Per chromium style guide we should not be DCHECK'ing handled cases;
these cases must be handled in release builds and thus should not
have special handling in debug mode.

BUG= 868695 
TEST=none

Change-Id: I1c17d5c2aadeda43fcc4193746623edaadae45e6
Reviewed-on: https://chromium-review.googlesource.com/1155825
Reviewed-by: Dan Sanders <sandersd@chromium.org>
Commit-Queue: Dale Curtis <dalecurtis@chromium.org>
Cr-Commit-Position: refs/heads/master@{#579260}
[modify] https://crrev.com/21a783cc46ee68a3ee61cf1147ce24974e306556/media/base/video_frame.cc

Note: This needs to be merged to M69, after baked in canary for 24 hours.

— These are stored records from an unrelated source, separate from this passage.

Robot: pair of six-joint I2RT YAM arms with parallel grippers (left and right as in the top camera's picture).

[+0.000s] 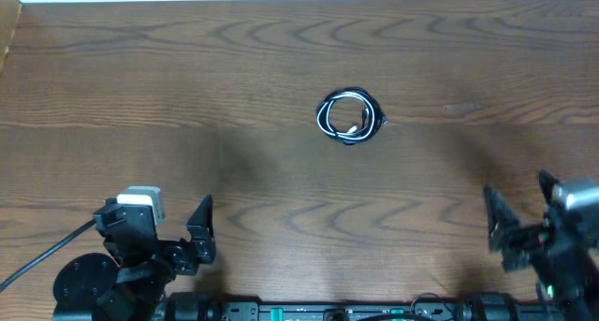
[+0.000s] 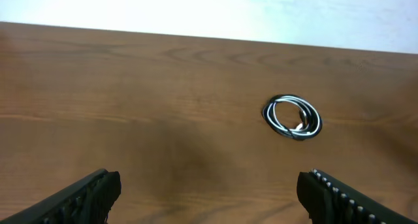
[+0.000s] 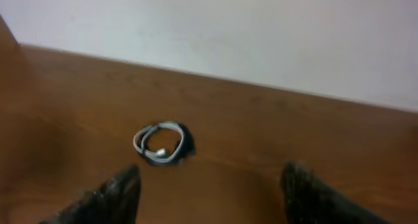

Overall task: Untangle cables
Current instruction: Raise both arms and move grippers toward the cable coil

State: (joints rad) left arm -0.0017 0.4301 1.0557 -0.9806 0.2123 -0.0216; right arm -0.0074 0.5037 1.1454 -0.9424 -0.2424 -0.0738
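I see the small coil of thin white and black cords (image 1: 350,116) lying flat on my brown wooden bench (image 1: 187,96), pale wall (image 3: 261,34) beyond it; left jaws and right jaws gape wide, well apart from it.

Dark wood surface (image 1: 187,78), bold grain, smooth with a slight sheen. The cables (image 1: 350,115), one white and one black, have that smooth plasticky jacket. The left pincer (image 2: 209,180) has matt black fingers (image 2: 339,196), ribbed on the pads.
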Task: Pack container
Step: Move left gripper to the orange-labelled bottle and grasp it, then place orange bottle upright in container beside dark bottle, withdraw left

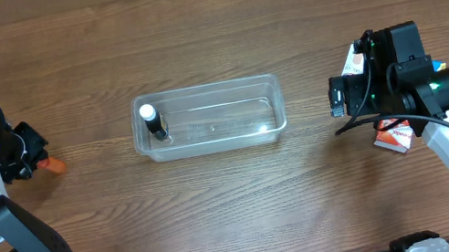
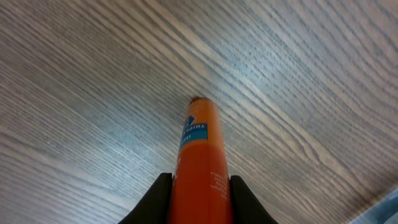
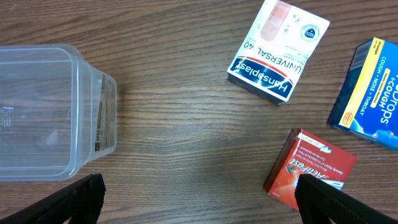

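Observation:
The clear plastic container sits mid-table with a small dark bottle with a white cap standing in its left end. Its corner also shows in the right wrist view. My left gripper is shut on an orange tube with a blue label, at the far left of the table, its tip touching or just above the wood. My right gripper is open and empty, hovering right of the container, over bare wood.
Small boxes lie at the right: a white Hansaplast box, a blue cough-drops box and a red ActiFast box, the red one also in the overhead view. The table's far edge runs along the top.

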Robot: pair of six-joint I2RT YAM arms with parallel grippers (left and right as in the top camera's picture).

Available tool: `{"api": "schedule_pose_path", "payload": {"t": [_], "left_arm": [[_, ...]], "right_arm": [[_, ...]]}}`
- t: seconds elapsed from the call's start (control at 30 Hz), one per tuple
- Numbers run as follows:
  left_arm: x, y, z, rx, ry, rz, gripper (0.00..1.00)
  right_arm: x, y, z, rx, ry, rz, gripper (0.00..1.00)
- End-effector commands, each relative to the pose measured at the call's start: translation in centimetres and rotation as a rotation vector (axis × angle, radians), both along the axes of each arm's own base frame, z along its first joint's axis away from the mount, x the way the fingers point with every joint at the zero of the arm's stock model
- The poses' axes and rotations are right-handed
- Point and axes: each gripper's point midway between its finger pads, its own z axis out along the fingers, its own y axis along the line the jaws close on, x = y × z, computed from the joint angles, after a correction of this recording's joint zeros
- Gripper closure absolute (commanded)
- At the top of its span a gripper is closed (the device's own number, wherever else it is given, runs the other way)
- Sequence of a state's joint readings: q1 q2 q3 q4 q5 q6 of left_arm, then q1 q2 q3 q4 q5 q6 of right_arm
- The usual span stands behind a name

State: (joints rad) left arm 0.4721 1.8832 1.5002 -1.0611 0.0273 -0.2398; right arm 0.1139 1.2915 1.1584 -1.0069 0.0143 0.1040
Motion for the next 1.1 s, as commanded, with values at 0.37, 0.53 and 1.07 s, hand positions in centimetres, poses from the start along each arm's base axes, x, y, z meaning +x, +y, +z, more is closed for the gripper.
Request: {"api": "schedule_pose_path", "payload": {"t": [0.37, 0.53, 1.07], "left_arm": [[-0.9, -10.7, 13.6, 0.055, -0.215, -0.26, 0.96], [-2.5, -17.8, 16.5, 0.051, -0.284, -0.467, 0.96], [-0.9, -22.2, 5.1, -0.005, 0.039, -0.592, 0.95]], "right_arm": [[0.6, 0.1, 1.5, 0.007, -0.047, 0.002, 0.0], [0.6, 0.1, 1.5, 0.007, -0.047, 0.002, 0.0], [0.6, 0.1, 1.5, 0.007, -0.047, 0.002, 0.0]]}}
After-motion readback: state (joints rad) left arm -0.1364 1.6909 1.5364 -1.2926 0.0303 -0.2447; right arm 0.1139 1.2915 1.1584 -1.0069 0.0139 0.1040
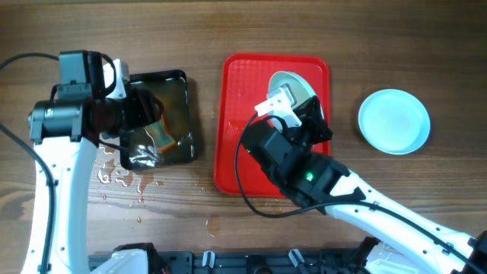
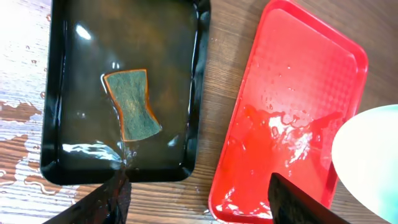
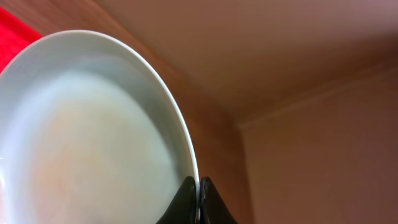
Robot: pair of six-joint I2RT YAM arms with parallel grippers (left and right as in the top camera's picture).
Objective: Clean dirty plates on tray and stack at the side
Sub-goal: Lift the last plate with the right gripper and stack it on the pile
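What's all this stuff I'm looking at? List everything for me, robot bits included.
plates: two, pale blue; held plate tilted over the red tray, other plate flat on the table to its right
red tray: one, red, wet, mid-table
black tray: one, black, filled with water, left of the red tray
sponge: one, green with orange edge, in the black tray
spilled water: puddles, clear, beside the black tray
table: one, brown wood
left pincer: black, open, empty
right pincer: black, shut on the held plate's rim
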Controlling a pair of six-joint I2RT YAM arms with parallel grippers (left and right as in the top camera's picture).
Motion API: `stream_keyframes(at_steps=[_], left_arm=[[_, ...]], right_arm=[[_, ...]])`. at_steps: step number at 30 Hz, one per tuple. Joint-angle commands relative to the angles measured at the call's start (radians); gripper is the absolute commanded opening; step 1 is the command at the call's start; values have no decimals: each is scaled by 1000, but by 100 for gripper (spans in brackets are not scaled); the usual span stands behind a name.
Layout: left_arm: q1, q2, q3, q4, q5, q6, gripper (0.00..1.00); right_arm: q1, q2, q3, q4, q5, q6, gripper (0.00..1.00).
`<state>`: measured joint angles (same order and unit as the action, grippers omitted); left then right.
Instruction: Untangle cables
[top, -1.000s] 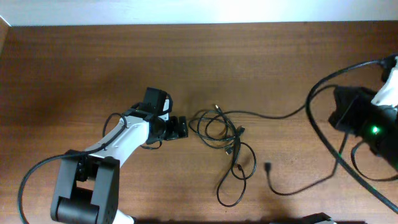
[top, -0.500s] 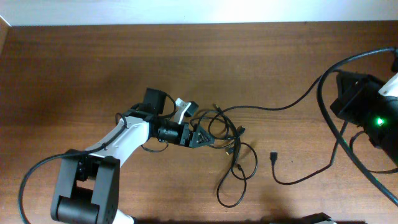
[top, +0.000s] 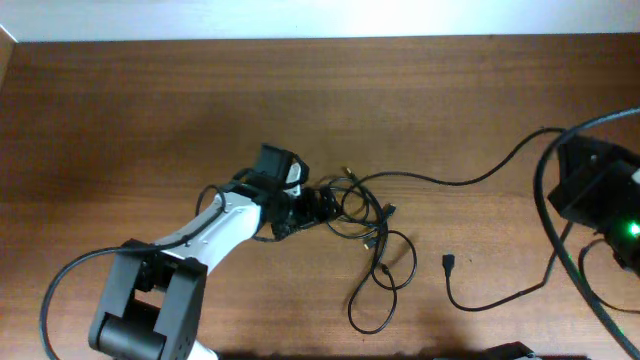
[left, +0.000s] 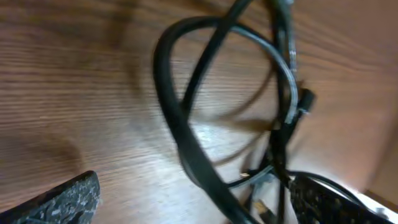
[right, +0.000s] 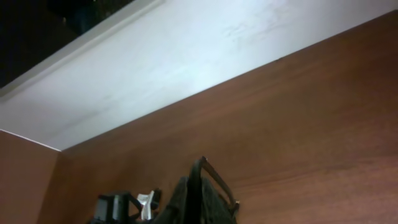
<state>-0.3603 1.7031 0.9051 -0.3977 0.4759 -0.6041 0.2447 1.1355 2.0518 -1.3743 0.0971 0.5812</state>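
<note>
Wooden tabletop carries the cables knotted at centre, with the left gripper spread wide astride the tangle's left loops, apparently to seize one, while the right gripper, pressed together, sits far right, seemingly tensioning a strand.

Open wood of the table lies at the far side and at the left. The cables spread over the middle, with one strand running to the right. The left arm blocks the near-left approach.

Two arms, one cable tangle (strands uncountable), one separate cable.
</note>
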Motion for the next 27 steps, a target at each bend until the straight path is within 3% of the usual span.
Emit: stream_keyframes(at_steps=[1, 10, 19, 24, 27], left_arm=[[-30, 9, -5, -30, -156, -14, 98], [-30, 9, -5, -313, -301, 68, 99], [-30, 9, -5, -338, -301, 105, 98], [-30, 9, -5, -337, -301, 105, 99], [-30, 9, -5, -338, -301, 105, 99]], right_arm=[[3, -31, 14, 24, 9, 7, 4], [3, -79, 14, 235, 148, 14, 4], [3, -53, 14, 175, 411, 21, 4], [-2, 59, 14, 140, 504, -10, 4], [-96, 141, 14, 129, 504, -54, 4]])
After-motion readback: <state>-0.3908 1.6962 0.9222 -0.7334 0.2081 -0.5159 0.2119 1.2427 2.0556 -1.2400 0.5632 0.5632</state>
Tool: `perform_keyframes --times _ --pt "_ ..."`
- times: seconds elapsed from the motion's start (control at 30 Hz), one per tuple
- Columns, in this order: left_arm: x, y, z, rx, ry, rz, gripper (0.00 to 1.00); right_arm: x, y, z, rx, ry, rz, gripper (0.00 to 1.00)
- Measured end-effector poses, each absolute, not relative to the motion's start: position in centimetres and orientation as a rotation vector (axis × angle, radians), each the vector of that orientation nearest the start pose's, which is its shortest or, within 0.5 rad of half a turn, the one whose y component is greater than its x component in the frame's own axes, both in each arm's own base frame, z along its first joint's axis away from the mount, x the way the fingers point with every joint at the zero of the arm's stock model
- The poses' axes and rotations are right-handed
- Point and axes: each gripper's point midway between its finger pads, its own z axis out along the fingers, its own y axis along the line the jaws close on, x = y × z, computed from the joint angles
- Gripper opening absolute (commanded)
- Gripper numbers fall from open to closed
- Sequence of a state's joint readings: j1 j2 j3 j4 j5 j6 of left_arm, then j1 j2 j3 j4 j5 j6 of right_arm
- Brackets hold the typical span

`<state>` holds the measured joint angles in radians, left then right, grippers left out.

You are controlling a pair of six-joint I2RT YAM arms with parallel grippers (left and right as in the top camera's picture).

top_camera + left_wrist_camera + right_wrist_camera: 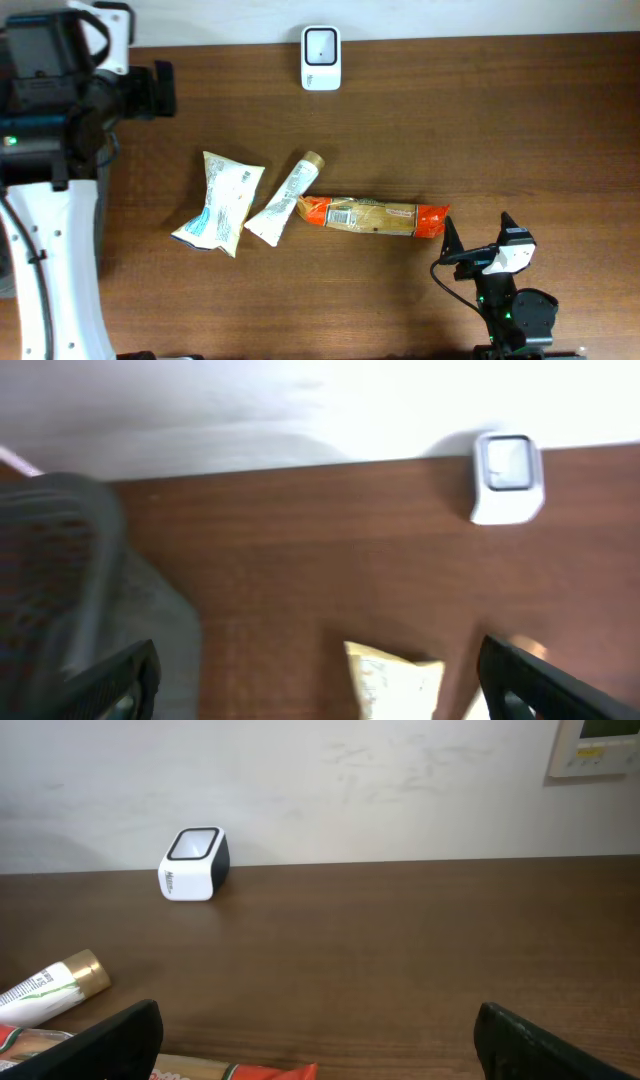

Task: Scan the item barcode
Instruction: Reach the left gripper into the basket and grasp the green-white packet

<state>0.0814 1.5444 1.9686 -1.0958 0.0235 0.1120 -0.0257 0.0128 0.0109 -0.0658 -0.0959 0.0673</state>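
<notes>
Three items lie mid-table: a white and yellow pouch [222, 203], a white tube with a gold cap [285, 198] and a long orange-red packet [375, 215]. The white barcode scanner [321, 58] stands at the table's far edge. My right gripper [478, 235] sits just right of the packet's end, open and empty; its wrist view shows the gripper [318, 1012], the packet's tip [240, 1072], the tube [50, 990] and the scanner [193, 865]. My left gripper [320, 650] is open and empty at the far left, with the pouch [395, 678] and scanner [508, 478] ahead in a blurred view.
The left arm's white base [50, 260] runs down the left side of the table. A dark blurred object [50, 560] and grey ground [150, 620] lie beyond the table's left edge. A white wall stands behind the table, with a control panel [595, 745] on it.
</notes>
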Motion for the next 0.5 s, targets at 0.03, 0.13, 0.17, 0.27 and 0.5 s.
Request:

Shouldn't need to be. It's just the removal of a dcheck that was already backed by a conditional in release builds. We can if tpms want it though.

ClusterFuzz has detected this issue as fixed in range 579258:579264.

Detailed report: https://clusterfuzz.com/testcase?key=6378302265360384

Fuzzer: libFuzzer_mediasource_MP4_AV1_pipeline_integration_fuzzer
Job Type: libfuzzer_chrome_asan_debug
Platform Id: linux

Crash Type: Abrt
Crash Address: 0x053900003b92
Crash State:
  media::VideoFrame::CreateFrameWithLayout
  media::VideoFrame::CreateFrameInternal
  media::VideoFrame::CreateZeroInitializedFrame
  
Sanitizer: address (ASAN)

Regressed: https://clusterfuzz.com/revisions?job=libfuzzer_chrome_asan_debug&range=578802:578803
Fixed: https://clusterfuzz.com/revisions?job=libfuzzer_chrome_asan_debug&range=579258:579264

Reproducer Testcase: https://clusterfuzz.com/download?testcase_id=6378302265360384

See https://chromium.googlesource.com/chromium/src/+/master/testing/libfuzzer/reference.md for more information.

If you suspect that the result above is incorrect, try re-doing that job on the test case report page.

ClusterFuzz testcase 6378302265360384 is verified as fixed, so closing issue as verified.

If this is incorrect, please add ClusterFuzz-Wrong label and re-open the issue.